– Да, разумеется. Но это другой вопрос…
– А возьмите наших солдат… Их можно назвать героями, потому что при нашей отсталости в техническом отношении они совершали чудеса храбрости и самоотвержения, но я голову даю на отсечение, что при малейшей возможности, едва только ослабела бы власть, они все побросали бы фронт и пошли бы по домам, а там пусть хоть пол-России немцы аннексируют…
– Да уж, после стольких принесенных жертв было бы стыдно и позорно проиграть войну.
Побеседовав еще на эту тему, мы начали понемногу умолкать, каждый отдаваясь своим мечтам и мыслям. Потушили электричество, и вскоре, убаюканные сладкими грезами, мы крепко заснули.
На следующий день утром, напившись и расплатившись за номер, мы поехали на вокзал, чтобы поспеть к одиннадцатичасовому поезду. Зал 1-го и 2-го классов был полон военными, между которыми мелькали сестры в своих черных косынках с белой каемочкой впереди. Только что пришел санитарный поезд. Тяжело раненных выносили на носилках и грузили на санитарные автомобили.
Сдержанные стоны коснулись моего слуха. Мне живо вспомнился фронт со всеми своими мрачными, полными ужаса картинками и стало как-то неприятно на душе. Я даже старался не смотреть на раненых. Но в то же время я ясно почувствовал, что завидую этим несчастным страдальцам. Ведь они теперь надолго, а некоторые, может быть, навсегда попадут в тыл…

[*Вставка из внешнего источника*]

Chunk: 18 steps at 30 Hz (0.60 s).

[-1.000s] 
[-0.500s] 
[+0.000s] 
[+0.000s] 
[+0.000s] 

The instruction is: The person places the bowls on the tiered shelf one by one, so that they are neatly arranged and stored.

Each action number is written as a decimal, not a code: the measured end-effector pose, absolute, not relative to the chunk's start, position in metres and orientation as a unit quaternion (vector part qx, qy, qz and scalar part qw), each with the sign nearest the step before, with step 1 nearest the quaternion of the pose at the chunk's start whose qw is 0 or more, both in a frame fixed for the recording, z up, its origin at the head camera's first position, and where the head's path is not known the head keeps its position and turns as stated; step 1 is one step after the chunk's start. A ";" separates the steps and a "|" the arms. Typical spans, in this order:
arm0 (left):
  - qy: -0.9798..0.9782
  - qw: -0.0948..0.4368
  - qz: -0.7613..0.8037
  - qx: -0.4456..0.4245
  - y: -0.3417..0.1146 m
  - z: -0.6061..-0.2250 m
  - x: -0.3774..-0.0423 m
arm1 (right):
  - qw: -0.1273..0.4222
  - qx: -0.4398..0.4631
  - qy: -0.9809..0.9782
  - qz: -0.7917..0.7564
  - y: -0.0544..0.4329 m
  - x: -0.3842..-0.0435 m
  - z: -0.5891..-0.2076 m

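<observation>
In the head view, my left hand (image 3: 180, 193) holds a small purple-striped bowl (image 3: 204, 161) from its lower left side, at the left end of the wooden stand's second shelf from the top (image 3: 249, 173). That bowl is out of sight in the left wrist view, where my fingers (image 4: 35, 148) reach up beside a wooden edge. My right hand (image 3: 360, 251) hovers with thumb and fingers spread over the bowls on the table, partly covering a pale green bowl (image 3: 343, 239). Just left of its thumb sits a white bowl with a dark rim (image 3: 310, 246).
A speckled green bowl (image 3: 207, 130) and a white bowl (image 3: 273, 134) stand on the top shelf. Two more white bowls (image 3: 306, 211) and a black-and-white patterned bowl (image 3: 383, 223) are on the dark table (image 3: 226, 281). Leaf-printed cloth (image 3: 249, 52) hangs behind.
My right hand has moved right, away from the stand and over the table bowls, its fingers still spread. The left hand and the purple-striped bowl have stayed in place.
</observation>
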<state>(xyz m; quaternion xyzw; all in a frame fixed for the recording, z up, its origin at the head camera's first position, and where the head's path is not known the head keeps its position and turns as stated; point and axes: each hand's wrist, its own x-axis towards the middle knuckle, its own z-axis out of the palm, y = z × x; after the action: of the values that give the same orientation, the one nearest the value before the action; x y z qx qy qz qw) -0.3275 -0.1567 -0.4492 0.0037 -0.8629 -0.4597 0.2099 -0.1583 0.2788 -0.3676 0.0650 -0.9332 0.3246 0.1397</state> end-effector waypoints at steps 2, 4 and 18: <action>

Носильщик внес наши вещи в офицерский вагон и, поблагодарив за щедрую награду, ушел. Мы заняли два места в купе, я – верхнее, а – прапорщик К. нижнее. Офицеров ехало много, кто в отпуск, кто в командировку У всех на лицах можно было прочесть хорошее, счастливое настроение. О, как непохоже выражение этих лиц теперь на то, которое бывает у людей, когда им приходится заступать на позицию! У меня у самого в душе пели райские птицы, и я только из приличия сохранял хладнокровный вид, тем более что Владимир с мечами и бантом уже украшал мою грудь. Но улыбка сама просилась на уста. Я стоял у окна и, не отрываясь, смотрел на вокзальную сутолоку. Вспомнился мне почему-то прапорщик Муратов – этот честный русский интеллигент. Что-то он там поделывает? Сидит себе, вероятно, сейчас в Подлесейках и пишет письмо своей невесте. Он часто ей пишет… Через два дня будут сменять костромичей… А там на позиции… брр!.. «Дань-дань-дань!..» – торопливо ударил звонок. Суматоха на платформе увеличилась. Где-то впереди глухо свистнул паровоз, и поезд мягко тронулся. «Ах, как хорошо! Боже, как чудно!..» Поезд увеличивал ход. Чуть-чуть вздрагивал наш пульмановский вагон. В несколько секунд остались позади вокзал и платформа с пестрой толпой. Отчетливо стучали колеса по стрелкам, и вагон поезда сильнее раскачивался. Тяжелым серым массивом со множеством сгрудившихся домов, с большим златоглавым собором, с высокими башнями костелов виднелся в окно Минск. Но вот еще минута-другая, проезжаем предместьем: жалкие деревянные домишки, грязные улички. Наконец, промелькнули последние постройки предместья Минска, и перед нами открылась знакомая уже нам унылая картина Белоруссии с бедными деревушками, с низкими болотистыми местами, поросшими кустарником, с голыми рыжеватыми глинистыми полями. Кое-где встречался мрачный ельник. Белый дым от паровоза низко стлался по земле, напоминая собой облака удушливого газа, от которого, впрочем, Бог пока миловал.